There are variations among particular traditions, but the text of the initial t’ki’ot m’yushav ceremony has become more or less crystallized over the centuries. It consists of two b'rakhot immediately preceding the series of shofar calls and blasts. The first b'rakha here reinforces the rabbinic requirement to “hear the voice of the shofar.” The second one is a more general expression of worship of God for having permitted the people to live to witness and partake of a joyous occasion (she’he’ḥeyanu, v’ki’y’manu, v’higi’anu...). (Neither b'rakha is repeated in the second, musaf shofar ritual.) This initial shofar ceremony is also surrounded by recitations of Psalm verses: introductory verses from Psalm 47; Psalm 118:5 (min hametza... —“Out of the depths I called upon the Lord...”); six additional selected verses; and, at the conclusion of the ceremony, following the t’ki’a g’dola shofar blast, a selection of verses that varies among rites but always includes Psalm 89:16 (“Happy is the people that knows the sound of the shofar [trumpet blast]...”

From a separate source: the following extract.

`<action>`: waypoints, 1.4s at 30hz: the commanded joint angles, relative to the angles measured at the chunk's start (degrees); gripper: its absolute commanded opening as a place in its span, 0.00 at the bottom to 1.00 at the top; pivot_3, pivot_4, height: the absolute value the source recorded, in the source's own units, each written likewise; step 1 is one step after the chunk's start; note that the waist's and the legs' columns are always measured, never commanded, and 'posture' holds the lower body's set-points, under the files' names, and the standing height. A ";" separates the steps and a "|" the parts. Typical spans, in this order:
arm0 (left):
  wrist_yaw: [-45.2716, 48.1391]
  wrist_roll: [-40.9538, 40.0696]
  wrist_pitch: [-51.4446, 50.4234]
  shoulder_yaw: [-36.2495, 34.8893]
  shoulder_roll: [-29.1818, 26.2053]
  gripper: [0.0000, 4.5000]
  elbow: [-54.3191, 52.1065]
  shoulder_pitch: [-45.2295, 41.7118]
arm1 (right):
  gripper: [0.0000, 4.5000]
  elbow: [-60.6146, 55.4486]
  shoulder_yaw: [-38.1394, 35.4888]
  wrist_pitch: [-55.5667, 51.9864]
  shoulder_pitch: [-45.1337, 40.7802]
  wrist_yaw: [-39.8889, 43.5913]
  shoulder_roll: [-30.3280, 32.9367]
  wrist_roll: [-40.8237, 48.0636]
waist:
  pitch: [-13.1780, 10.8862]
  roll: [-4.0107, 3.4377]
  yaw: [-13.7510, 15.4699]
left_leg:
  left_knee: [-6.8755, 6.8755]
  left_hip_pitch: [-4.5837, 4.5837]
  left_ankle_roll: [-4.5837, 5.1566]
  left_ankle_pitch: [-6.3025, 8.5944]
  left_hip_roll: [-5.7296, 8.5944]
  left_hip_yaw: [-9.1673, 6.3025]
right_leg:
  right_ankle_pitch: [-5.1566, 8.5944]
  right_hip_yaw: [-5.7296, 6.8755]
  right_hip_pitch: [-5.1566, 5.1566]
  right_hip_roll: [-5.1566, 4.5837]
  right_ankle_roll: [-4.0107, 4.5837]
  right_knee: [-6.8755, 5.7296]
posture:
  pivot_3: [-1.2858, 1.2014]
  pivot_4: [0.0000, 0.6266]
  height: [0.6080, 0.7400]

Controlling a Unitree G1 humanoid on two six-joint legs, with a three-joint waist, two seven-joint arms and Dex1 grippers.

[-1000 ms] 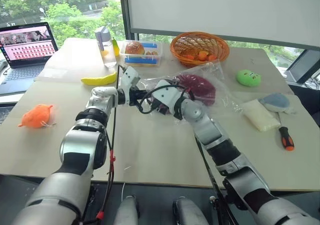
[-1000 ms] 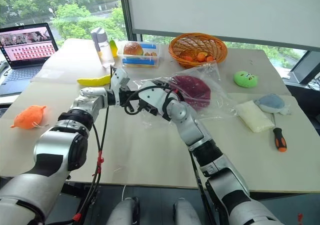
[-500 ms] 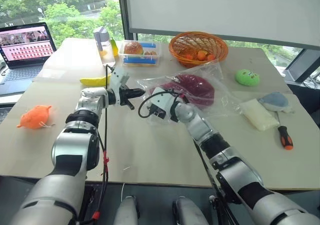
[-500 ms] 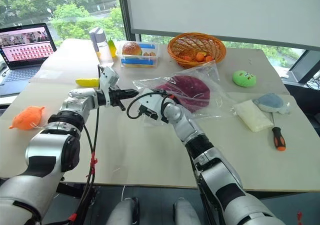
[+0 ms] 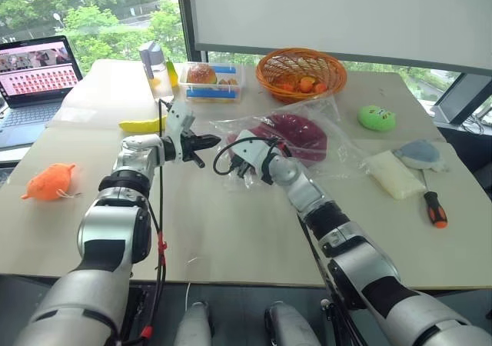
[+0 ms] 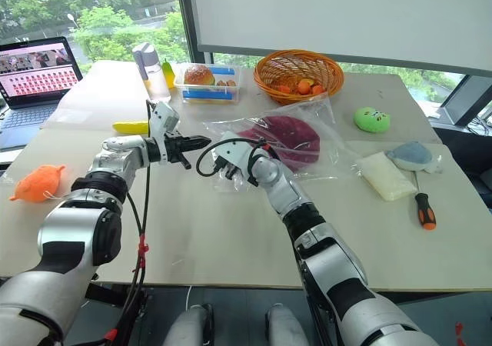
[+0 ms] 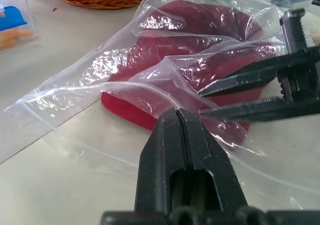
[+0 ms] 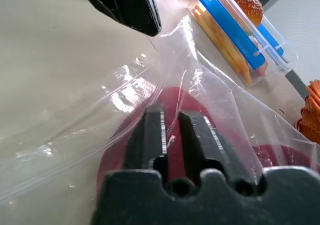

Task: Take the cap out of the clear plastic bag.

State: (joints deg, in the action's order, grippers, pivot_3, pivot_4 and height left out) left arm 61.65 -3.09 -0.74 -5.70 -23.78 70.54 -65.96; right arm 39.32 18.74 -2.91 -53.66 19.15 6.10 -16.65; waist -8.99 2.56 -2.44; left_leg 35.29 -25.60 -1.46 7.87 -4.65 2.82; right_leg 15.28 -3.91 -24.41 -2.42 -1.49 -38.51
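left eye view: beige table [image 5: 231,231] by window [image 5: 92,8]; left hand [image 5: 209,141] closed empty, right hand [image 5: 235,141] pinching clear plastic bag [image 5: 338,142].

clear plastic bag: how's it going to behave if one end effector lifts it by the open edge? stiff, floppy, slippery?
Likely floppy: the clear plastic bag is thin, wrinkled film that sags over the cap. Probably slippery, given its glossy sheen. Lifted by one edge, it would likely stretch and drag the cap along rather than hold its shape.
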 commanded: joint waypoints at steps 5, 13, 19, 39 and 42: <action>0.27 -0.86 0.15 -0.10 -1.17 0.00 -3.27 1.22 | 0.01 -1.70 -2.32 1.56 -2.10 0.28 -0.43 1.50 | 0.00 0.00 0.00 | 0.00 0.00 0.00 0.00 0.00 0.00 | 0.00 0.00 0.00 0.00 0.00 0.00 | 0.52 0.24 0.98; -0.45 0.61 1.22 1.11 -3.22 0.00 -2.87 3.95 | 0.01 -12.98 -5.41 -2.22 -1.23 4.04 1.35 4.79 | 0.00 -0.01 -0.03 | 0.00 0.00 0.00 0.00 0.00 0.00 | 0.00 0.00 0.00 0.00 0.00 -0.01 | 0.52 0.24 0.98; -1.50 0.57 1.58 1.06 -2.64 0.00 -2.07 4.54 | 0.01 -27.38 -8.42 -10.71 0.10 8.52 3.00 9.48 | 0.00 -0.01 0.01 | 0.00 -0.01 0.00 0.00 -0.01 -0.01 | 0.00 0.00 0.00 0.00 0.00 -0.02 | 0.52 0.24 0.98; 2.92 -5.06 -21.76 -1.45 -3.48 0.34 -5.21 7.43 | 0.00 -35.94 -8.30 -18.08 4.24 10.79 5.33 11.83 | 0.00 -0.01 -0.45 | -0.01 0.03 0.00 0.00 -0.01 -0.01 | 0.00 0.00 -0.02 0.01 0.00 -0.05 | 0.52 0.24 0.98; 3.24 -6.92 -26.74 -2.22 -3.25 0.57 -7.97 8.98 | 0.00 -35.75 -8.20 -17.88 4.10 10.93 5.38 11.93 | 0.00 -0.01 -0.02 | 0.00 0.03 0.00 0.00 0.00 -0.01 | 0.00 0.00 0.00 0.00 0.00 -0.05 | 0.52 0.24 0.98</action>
State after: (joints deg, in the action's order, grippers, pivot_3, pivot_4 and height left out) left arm 64.41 -8.16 -23.84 -6.99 -26.99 65.55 -57.85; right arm 6.13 10.82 -21.41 -48.77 30.16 11.33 -5.45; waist -8.99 2.55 -2.46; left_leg 35.30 -25.57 -1.46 7.87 -4.65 2.80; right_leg 15.28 -3.90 -24.38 -2.43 -1.49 -38.56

For the standard classical Reform service of Berlinski’s day, the Union Prayerbook—which basically eliminated the musaf (and most of its distinct liturgy) as a separate additional service or section—incorporated an abbreviated and modified combination of those two principal traditional shofar rituals (shaḥarit and musaf occurrences), combining some of the two liturgical functions as well. The two b'rakhot of the t’ki’ot m’yushav are retained (though not included in Berlinski’s setting); but the Psalm verses, partly out of theological considerations, are unrelated to those of the traditional t’ki’ot m’yushav and contain only short references to some of the biblical citations preceding the shofar soundings in the traditional musaf—and in the Union Prayerbook they appear only in English. The shofar calls themselves are also reduced—from the original thirty, in the t’ki’ot m’yushav alone, to ten, providing the intended flavor without being bound by legal prescriptions. This is the version upon which Berlinski built his composition.

Like most of his liturgical music, Berlinski’s Shofar Service was created for the Reform format.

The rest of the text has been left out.